The production possibility frontier [PPF] (also called the production possibilities curve [PPC] or the transformations curve) is a device used in macroeconomics as a means of measuring the maximal possibility of production of any one good or product in comparison with another, assuming all of its scarce resources are fully and efficiently employed. The PPF is shown in graphical form, in which the two products being compared make up the two axes. The line in which maximal efficiency is acheived is what is known as the PPF. Any point along this line shows maximum efficiency of production levels in different combinations of the two products. Unless both of the products in question are homogenous – in which case a linear graph is output – the PPF is generally of a concave, curved line. A diagram of an average looking PPF can be seen below.
The concave shape is very important factor when considering the PPF. Because the PPF is the line in which an economy is at its maximal production potential, it is imposible to increase production output of one product, without sacrificing the production levels of the other. In other words – there will always be an increasing oppertunity cost – this is an economical fact. This is where the importance of a concave PPF is apparant – it correctly depicts the principal of marginal oppertunity cost. This can be seen clearly in the production possibility frontier below.
As seen in the production possibility frontier above, as the economy hightened production levels for product B (moving from point A, to point B, before finally moving to point C), they faced an oppertunity cost in the production levels of product A – at an increasing rate. In other words, they experienced a marginal oppertunity cost. Had the PPF been linear, rather than curved, it would not have portrayed this correctly. Rather, it would have wrongfully conveyed that hightened production of one product would exhibit an oppertunity cost at fixed rate for the other product in comparison.
The PPF is drawn under the assumption that the economy is running at full economical efficiency, exploiting all of its scarce resources. Points A-E on the PPF shown in figure 3 demonstrate five different states at which an economy could theoretically be producing its goods. Points A-C are all perfectally feasable and desirable economical production states. All three points reside on the PPF, showing maximal efficiency in production levels. They differ only in the ratios in which the two products are produced. Point D is also acheivable with the current PPF. However, it is not desirable, as it indicates the economy is under-acheiving, and not meeting its maximum efficiency – hence stunting any future economic growth.

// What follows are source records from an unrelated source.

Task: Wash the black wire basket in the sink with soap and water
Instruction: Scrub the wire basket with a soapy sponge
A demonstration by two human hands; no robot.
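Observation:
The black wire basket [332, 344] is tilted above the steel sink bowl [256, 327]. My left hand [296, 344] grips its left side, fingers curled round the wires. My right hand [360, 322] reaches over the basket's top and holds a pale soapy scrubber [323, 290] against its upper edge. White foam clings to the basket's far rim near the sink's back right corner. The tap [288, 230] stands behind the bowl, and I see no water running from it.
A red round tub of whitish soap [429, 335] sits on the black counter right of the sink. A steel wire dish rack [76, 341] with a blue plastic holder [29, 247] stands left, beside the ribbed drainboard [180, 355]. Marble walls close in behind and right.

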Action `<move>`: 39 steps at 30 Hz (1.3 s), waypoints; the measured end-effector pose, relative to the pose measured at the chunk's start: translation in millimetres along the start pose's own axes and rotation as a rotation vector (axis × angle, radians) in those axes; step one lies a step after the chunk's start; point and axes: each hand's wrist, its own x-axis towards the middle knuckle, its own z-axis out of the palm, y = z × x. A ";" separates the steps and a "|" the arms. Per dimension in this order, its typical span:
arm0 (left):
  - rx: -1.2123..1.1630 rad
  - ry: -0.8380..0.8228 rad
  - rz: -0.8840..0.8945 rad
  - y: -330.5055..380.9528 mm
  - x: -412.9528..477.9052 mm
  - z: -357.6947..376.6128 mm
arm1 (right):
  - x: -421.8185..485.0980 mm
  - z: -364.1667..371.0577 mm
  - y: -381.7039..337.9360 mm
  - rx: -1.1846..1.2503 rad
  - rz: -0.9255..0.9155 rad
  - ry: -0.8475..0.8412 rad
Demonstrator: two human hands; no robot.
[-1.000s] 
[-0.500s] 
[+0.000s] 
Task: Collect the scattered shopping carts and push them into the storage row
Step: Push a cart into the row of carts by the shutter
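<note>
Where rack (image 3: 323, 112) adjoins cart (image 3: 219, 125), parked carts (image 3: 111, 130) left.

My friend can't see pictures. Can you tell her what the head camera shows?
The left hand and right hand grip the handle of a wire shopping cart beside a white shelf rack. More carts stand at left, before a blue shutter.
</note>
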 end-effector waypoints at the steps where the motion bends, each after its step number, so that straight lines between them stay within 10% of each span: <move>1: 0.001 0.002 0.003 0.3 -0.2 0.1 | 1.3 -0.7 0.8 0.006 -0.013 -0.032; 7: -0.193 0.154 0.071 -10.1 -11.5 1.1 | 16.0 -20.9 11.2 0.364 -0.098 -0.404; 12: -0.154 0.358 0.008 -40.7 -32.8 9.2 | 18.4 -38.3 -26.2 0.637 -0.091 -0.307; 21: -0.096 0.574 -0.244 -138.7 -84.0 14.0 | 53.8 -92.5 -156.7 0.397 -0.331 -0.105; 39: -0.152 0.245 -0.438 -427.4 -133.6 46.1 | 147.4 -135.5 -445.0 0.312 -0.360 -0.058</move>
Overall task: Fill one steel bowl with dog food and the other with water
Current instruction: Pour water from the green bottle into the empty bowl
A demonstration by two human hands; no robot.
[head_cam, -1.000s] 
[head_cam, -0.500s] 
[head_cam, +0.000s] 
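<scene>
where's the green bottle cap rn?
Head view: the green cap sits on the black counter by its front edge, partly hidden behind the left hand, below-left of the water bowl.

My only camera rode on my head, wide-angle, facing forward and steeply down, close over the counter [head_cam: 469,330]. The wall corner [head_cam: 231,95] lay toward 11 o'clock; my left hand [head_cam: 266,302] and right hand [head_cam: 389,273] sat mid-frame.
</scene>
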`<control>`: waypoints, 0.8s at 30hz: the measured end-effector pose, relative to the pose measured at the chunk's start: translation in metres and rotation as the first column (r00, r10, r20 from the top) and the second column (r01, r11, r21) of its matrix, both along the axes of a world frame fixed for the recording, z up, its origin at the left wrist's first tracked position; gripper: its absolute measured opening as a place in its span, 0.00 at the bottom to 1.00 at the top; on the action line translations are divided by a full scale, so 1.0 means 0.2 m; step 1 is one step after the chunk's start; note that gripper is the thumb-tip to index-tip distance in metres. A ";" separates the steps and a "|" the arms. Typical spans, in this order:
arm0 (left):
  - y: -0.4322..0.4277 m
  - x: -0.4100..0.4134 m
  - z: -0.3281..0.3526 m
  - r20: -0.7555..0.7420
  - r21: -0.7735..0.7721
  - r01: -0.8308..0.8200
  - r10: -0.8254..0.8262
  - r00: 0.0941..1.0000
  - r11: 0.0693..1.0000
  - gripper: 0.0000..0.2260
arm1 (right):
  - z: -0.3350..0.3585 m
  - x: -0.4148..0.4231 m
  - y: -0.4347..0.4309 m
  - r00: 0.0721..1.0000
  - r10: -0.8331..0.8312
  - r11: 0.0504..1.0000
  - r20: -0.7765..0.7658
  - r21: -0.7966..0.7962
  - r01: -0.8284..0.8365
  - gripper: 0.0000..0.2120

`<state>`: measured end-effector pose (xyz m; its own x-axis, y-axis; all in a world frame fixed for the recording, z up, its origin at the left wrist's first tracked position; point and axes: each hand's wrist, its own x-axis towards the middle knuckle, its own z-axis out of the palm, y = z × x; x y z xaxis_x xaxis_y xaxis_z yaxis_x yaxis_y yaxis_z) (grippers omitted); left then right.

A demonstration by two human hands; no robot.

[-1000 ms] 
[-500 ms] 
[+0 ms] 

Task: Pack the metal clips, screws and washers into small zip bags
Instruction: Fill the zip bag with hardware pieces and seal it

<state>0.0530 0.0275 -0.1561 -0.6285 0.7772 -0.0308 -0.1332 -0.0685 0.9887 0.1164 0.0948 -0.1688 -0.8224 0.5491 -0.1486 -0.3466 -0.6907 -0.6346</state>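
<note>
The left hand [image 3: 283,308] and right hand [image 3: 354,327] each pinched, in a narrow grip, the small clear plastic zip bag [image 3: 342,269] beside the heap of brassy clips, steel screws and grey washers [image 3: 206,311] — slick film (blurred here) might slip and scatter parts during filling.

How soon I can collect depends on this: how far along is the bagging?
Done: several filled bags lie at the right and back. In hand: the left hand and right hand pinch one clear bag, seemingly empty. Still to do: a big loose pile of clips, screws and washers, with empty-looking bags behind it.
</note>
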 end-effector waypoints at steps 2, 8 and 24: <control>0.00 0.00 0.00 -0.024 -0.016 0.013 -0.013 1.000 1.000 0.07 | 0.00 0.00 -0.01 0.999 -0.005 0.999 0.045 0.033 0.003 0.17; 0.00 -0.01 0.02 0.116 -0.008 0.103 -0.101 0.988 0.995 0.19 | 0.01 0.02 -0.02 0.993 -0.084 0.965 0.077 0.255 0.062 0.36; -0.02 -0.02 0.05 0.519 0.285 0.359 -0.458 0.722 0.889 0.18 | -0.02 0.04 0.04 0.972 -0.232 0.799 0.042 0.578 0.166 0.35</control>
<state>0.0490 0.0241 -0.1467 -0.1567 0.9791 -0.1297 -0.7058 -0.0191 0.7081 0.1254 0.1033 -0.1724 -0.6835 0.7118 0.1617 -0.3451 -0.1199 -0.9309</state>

On the other hand, point E – while desirable – is impossible to reach. This is because, by definition, the PPF represents the maximum production potential. This only applies to, however, the PPF which depicts the current state of the economy with the current magnitude of scarce resources available to it. Future economical growth, makes point E a possibility. How, then, is economical growth possible, if the PPF describes the outmost maximum potential output of the economy? This is by raising the maximum potential of the economy, which can be acheived in couple of ways. For example, through an increase in the quality or quantity of the produced goods – making more of or more productive versions of a good, using the same amount of resources.
The growth in the economy is shown by a outward shift of the PPF, as shown in figure 4 below – where PPF2 illustrates the new boundary of maximum efficiency for the economy. However, the production possibility fronteir is merely a means of measuring the possibilities of an economy. By itself, it gives no indication of what combinations will eventually be applied in the economy in question. It is certainly and important and efficient means of measuring oppertunity cost as well as other principals considering economics, and is an even more powerful when made usw of with other economic tools.